More importantly, he treated fantasy as literature of substance. He embraced its capacity to probe complex ideas indirectly. This influenced perceptions of fantasy fiction. The genre grew more disciplined, purposeful, and accepted.
Reading MacDonald feels different from reading both folklore and early fairy tales. There is less certainty. In a traditional folk story, things resolve clearly—a lesson is learned, a punishment delivered, and balance restored. MacDonald’s work, however, is less direct and more open.

In Phantastes, the narrative is dreamlike. Events do not follow a clear path. Characters appear and disappear without explanation; the focus shifts from explaining the world to exploring the characters’ inner experiences. This marks a distinct stage in fantasy’s evolution.
In folklore, danger usually comes from outside. A witch or a dangerous place creates conflict. In MacDonald’s Phantastes, tension often comes from within. Confusion, desire, and self-doubt become central. The main character doesn’t fully understand himself. The struggle feels more internal than external.
This changes the story’s feel. Rather than waiting for an attack or disaster, attention shifts to how the character reacts and makes decisions.
Traditional tales make their lessons clear, but MacDonald rarely does. His stories leave space for interpretation, which seems intentional.
This makes reading less straightforward. There’s no narrow takeaway at the end. Instead, the story stays open, allowing reflection afterward. It feels less like a lesson and more like an invitation to think.

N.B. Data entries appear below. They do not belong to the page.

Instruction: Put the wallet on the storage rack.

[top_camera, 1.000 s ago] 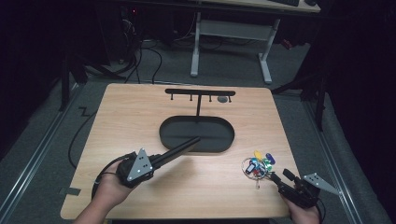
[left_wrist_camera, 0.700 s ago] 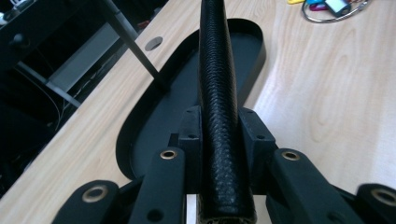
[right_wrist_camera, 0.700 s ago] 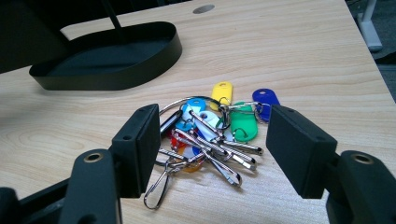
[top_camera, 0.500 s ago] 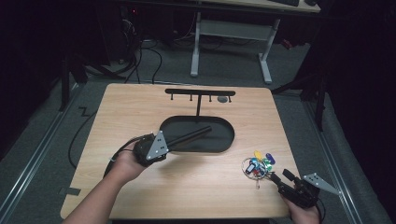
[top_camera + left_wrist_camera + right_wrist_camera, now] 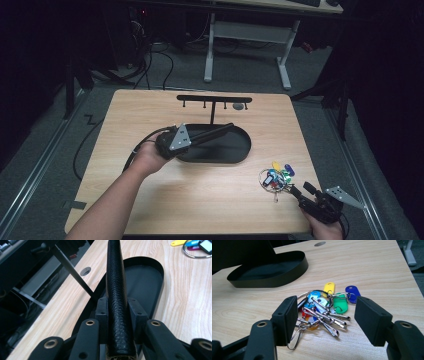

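My left gripper (image 5: 194, 138) is shut on a long black rod with a pebbled skin (image 5: 212, 132), held near its end. In the left gripper view the rod (image 5: 115, 277) runs straight out between the jaws (image 5: 117, 308), over the black oval tray (image 5: 155, 277). From above, the rod's far tip lies over the tray (image 5: 241, 152), close to the post of the hook rack (image 5: 214, 99). A bunch of keys with coloured tags (image 5: 275, 176) lies at the front right. My right gripper (image 5: 300, 190) stands open just short of it; the keys (image 5: 324, 310) lie beyond its pads (image 5: 328, 316), untouched.
The black T-shaped hook rack stands behind the tray, its post (image 5: 72, 270) slanting past the rod. A round hole (image 5: 239, 106) is cut in the tabletop near the back edge. Bare wood spreads across the front left of the table (image 5: 150, 200).
My left hand has carried the rod away from the front left, up and to the right, so it now reaches over the tray. The right gripper and the keys have stayed put.
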`<state>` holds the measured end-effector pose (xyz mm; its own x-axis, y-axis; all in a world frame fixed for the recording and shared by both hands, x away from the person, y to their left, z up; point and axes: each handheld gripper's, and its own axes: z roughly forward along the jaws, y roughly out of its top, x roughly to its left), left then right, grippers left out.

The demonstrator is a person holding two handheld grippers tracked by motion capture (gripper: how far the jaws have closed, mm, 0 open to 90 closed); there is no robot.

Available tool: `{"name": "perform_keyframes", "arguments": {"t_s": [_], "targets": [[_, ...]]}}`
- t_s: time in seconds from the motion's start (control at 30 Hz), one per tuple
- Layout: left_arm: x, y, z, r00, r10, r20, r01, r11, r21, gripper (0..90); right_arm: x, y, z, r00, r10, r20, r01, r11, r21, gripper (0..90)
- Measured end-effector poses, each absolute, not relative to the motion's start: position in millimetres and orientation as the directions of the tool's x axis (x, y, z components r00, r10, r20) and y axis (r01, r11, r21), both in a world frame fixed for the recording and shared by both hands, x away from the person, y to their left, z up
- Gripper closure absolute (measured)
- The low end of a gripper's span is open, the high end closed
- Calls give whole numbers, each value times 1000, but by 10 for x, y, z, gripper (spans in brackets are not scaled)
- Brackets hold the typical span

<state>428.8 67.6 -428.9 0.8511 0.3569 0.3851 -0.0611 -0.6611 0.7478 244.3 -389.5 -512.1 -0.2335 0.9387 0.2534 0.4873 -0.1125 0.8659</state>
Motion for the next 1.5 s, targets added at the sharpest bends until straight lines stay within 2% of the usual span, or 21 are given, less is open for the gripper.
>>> {"name": "perform_keyframes", "arguments": {"t_s": [0.27,0.6,0.87,1.17,1.3,1.5], "targets": [[4436,581,-4434,851,362,381,-51,-665,745,743,2442,-3894,-5128,-238,937,256,490,-112,864,358],[4565,336,-4623,868,300,394,-100,-672,733,742,2434,-3906,-5144,-234,936,264,494,-120,861,358],[4605,335,-4683,883,280,378,-99,-674,732,735,2428,-3905,-5156,-233,933,273,498,-127,858,358],[4506,358,-4740,909,262,324,-50,-703,710,699,2431,-3889,-5155,-240,932,271,500,-121,858,358],[4420,445,-4810,912,281,299,-29,-682,731,679,2442,-3880,-5159,-242,932,269,503,-116,856,358],[4304,528,-4865,908,283,310,-39,-678,734,672,2454,-3865,-5168,-241,933,267,509,-112,853,358]]}}
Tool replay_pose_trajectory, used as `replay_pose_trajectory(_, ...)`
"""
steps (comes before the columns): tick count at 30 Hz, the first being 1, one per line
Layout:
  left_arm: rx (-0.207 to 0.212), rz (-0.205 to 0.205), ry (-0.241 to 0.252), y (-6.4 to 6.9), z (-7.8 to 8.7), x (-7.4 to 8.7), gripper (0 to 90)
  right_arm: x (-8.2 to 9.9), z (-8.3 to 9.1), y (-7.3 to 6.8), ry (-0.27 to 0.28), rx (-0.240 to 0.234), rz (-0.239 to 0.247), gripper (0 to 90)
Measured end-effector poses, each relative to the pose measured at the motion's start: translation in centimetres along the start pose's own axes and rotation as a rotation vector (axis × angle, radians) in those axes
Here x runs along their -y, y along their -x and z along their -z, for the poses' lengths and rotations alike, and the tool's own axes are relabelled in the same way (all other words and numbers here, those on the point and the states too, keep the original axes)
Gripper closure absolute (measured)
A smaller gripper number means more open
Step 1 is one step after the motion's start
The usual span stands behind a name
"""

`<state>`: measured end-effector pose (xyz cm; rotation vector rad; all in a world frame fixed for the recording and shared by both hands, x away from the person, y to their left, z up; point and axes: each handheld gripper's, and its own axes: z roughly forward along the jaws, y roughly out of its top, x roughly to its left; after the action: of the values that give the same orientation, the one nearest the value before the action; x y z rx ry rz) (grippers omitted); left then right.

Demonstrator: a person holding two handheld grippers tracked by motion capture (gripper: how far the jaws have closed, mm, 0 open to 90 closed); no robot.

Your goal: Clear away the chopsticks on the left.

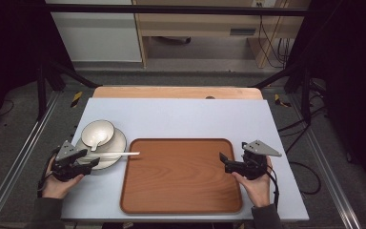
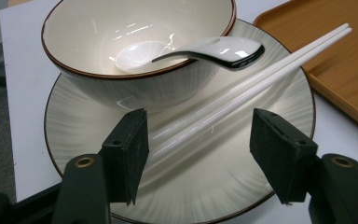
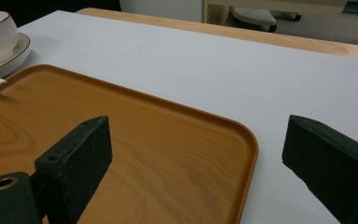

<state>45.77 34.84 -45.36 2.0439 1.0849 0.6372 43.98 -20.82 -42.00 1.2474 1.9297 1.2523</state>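
Note:
A white bowl [image 1: 96, 133] with a dark rim stands on a ribbed white plate [image 1: 119, 143] at the table's left. A white spoon [image 2: 223, 49] rests in the bowl, its handle over the rim. A pair of white chopsticks [image 2: 242, 91] lies across the plate, tips reaching over the wooden tray [image 1: 181, 174]. My left gripper [image 2: 198, 154] is open, its jaws on either side of the chopsticks' near ends, just above the plate [image 2: 191, 186]. My right gripper [image 3: 196, 163] is open over the tray's right edge [image 3: 247, 154], with nothing between the jaws.
The tray lies in the middle of a pale blue mat [image 1: 181, 114] on a wooden table [image 1: 171, 92]. Black frame bars [image 1: 52, 76] stand at both sides. Cables [image 1: 271, 38] hang behind the table.

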Motion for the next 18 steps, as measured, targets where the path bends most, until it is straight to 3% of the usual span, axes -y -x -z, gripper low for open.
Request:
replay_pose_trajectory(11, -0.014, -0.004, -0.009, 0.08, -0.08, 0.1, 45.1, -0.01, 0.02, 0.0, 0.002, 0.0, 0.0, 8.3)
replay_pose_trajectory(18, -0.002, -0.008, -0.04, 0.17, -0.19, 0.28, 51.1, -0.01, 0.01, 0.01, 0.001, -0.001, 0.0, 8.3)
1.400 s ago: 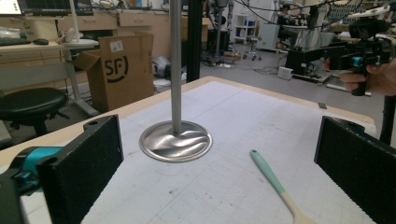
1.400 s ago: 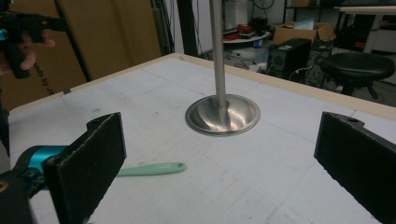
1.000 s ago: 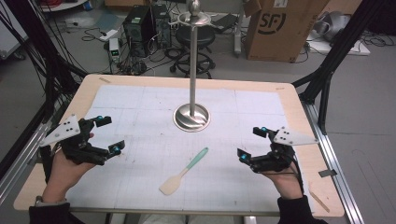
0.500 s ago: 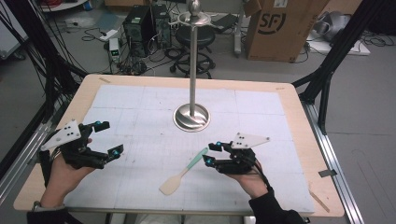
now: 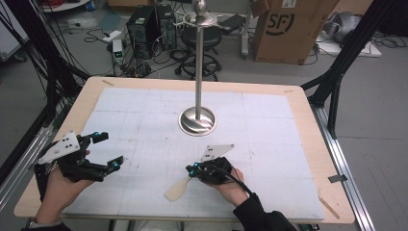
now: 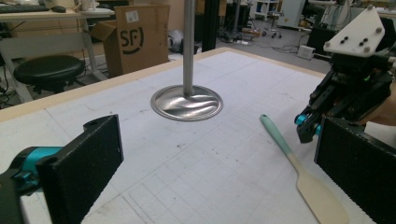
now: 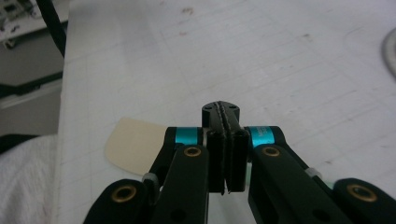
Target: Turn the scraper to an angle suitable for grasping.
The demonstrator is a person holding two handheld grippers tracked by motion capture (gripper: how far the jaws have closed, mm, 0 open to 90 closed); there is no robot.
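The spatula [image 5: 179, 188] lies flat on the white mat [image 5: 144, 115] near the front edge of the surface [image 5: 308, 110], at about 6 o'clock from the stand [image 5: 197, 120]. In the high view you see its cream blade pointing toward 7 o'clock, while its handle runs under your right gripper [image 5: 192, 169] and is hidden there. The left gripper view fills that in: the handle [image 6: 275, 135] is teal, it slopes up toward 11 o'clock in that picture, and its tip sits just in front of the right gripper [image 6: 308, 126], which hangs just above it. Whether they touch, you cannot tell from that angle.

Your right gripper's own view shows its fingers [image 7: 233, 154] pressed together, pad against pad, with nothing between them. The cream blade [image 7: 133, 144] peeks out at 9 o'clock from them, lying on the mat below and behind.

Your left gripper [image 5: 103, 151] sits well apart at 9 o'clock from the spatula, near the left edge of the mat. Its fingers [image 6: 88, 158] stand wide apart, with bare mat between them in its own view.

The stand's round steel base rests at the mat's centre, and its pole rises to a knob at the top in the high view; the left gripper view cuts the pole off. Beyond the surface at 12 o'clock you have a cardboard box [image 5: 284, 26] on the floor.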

Folklore belongs to many voices. There’s a consistency in tone and theme that points back to a single perspective guiding everything. This shift permits fantasy fiction books to become more personal and expressive.
Rather than merely preserving shared stories, they become spaces for individual expression and lasting impact. This allows later writers to craft their own fantasy versions, shaped by their own thoughts, rather than tradition alone.
By the late nineteenth century, fantasy became more organized, still drawing on folklore while developing clearer patterns.
As stories grew more consistent, certain common elements sprang up, such as:
These elements are not rules but patterns. Patterns create familiarity, which helps fantasy work. Readers know, on some level, what experience they enter. Each story, though, offers a new version. The “well-oiled machine” isn’t just repetition; it is refinement. Writers learn what works, expand on it, and refine it further.
The journey from folklore to literary fantasy is gradual. Stories moved from shared tradition to individual creation. As a result, fantasy fiction books became more detailed and carefully constructed.
Despite this growth, the core purpose remains the same. Fantasy still explores possibility and meaning. What began as simple tales told in the dark has become a rich and widely loved genre.